800 surface-mount solder joints were test with repeated thermal shock cycles. The manufacturer’s field failure data indicates that the B(1) life* is 25 months. Estimate the duration (in days) each thermal cycle can simulate with 80% confidence level.
A solder joint is considered failed if its resistance exceeded a certain value (The scenario is simplified for the purpose of this presentation). The measurements for all the solder joints were done every 25 thermal cycles. The experiment stopped at 150 cycles and 780 joints were found working.
Following was the test results.
*Note: B(1) life => The time by which 1% of the population fails.
The 1st row in Figure 1 indicated that the 1st joint failed between 25 and 50 cycles. We only know the cycle interval in which it failed, but not the exact cycle. This is known as Interval Data Type.
To enter Interval censored data, from the main panel, set the Data Type to Interval Time.

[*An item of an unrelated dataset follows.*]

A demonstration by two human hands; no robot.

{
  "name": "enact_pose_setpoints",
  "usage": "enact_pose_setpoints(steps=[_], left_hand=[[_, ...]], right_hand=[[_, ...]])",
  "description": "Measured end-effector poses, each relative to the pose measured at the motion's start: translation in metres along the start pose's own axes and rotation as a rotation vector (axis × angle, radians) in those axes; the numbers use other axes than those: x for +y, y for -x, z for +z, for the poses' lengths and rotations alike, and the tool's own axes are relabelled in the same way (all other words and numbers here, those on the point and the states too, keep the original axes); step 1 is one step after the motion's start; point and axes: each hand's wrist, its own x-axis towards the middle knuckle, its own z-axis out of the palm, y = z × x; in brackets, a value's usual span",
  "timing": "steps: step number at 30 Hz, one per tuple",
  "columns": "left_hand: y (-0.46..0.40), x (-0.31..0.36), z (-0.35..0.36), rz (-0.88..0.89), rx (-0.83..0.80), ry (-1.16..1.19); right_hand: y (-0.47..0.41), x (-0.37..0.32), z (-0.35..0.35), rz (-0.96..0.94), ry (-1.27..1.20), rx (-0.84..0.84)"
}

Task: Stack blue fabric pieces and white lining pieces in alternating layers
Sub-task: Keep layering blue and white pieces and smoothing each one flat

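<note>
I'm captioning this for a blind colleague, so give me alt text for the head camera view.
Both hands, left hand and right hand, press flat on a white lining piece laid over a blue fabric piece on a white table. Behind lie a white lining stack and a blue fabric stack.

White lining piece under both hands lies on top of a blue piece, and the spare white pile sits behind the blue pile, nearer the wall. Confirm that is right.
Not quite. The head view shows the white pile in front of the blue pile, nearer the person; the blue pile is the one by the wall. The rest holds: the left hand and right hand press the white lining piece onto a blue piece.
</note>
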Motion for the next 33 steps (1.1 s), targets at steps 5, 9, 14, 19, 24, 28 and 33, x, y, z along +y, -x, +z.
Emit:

An additional column is added in the worksheet to accept Interval censored data.
The analysis assumes time-to-failure of the solder joints obey Lognormal distribution.

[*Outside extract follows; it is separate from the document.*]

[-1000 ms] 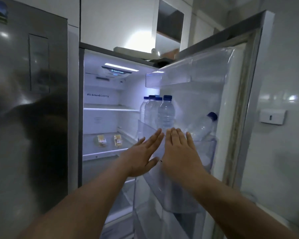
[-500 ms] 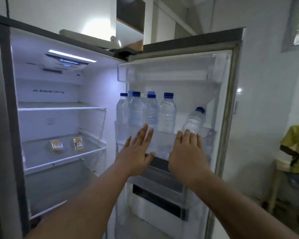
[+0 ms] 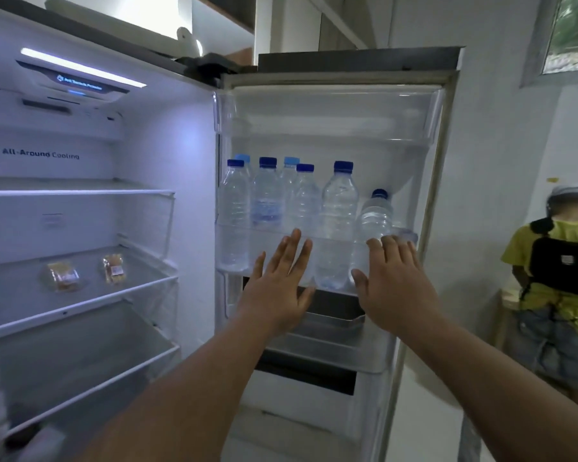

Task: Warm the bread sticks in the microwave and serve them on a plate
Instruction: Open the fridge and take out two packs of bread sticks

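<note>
Indoors, an open fridge (image 3: pixel 167 135) fills the left and centre of the frame, its door (image 3: pixel 331 105) swung wide against a pale wall (image 3: pixel 494 161), with a window (image 3: pixel 571 31) at upper right. On the middle glass shelf (image 3: pixel 80 305) at left lie two clear packets of bread sticks (image 3: pixel 62 276), side by side but apart, each with a small label too blurred to read; which way their long axes run cannot be told. Printed on the back wall: "All-Around Cooling" (image 3: pixel 40 153). Water bottles (image 3: pixel 337 225) with blue caps stand upright in the door bin (image 3: pixel 227 251). Both hands are flat and empty, fingers spread: the left hand (image 3: pixel 277 285) and the right hand (image 3: pixel 394 281) sit before the bin. A person in yellow (image 3: pixel 561 281) stands at far right.
</note>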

Distribution was set to Lognormal.
For dataset with censoring the preferred Analysis method is MLE.
Note that the Unit remains in Hour, which mean 1 hour is equivalent to 1 cycle.
To add an 80% Two-Sided-bounds on the plot, click on Confidence Bounds button.
Redraw the plot.
The 80% 2-Sided bounds B(1) Life (also correspond to 25 months) are 92.3 and 121.5 cycles respectively. Hence, 1 thermal cycle is equivalent to, 6.2 days (25*30/121.5) to 8.1 days in the field with 80% confidence level.
Conclusion
By comparing the field reliability data and lab test life data, the manufacturer quantified the effect of thermal cycle to field operating time ratio. The manufacturer could use this information to estimate the product field life through thermal cycle test, and hence avoid the much more expensive Accelerated Life Test (ALT).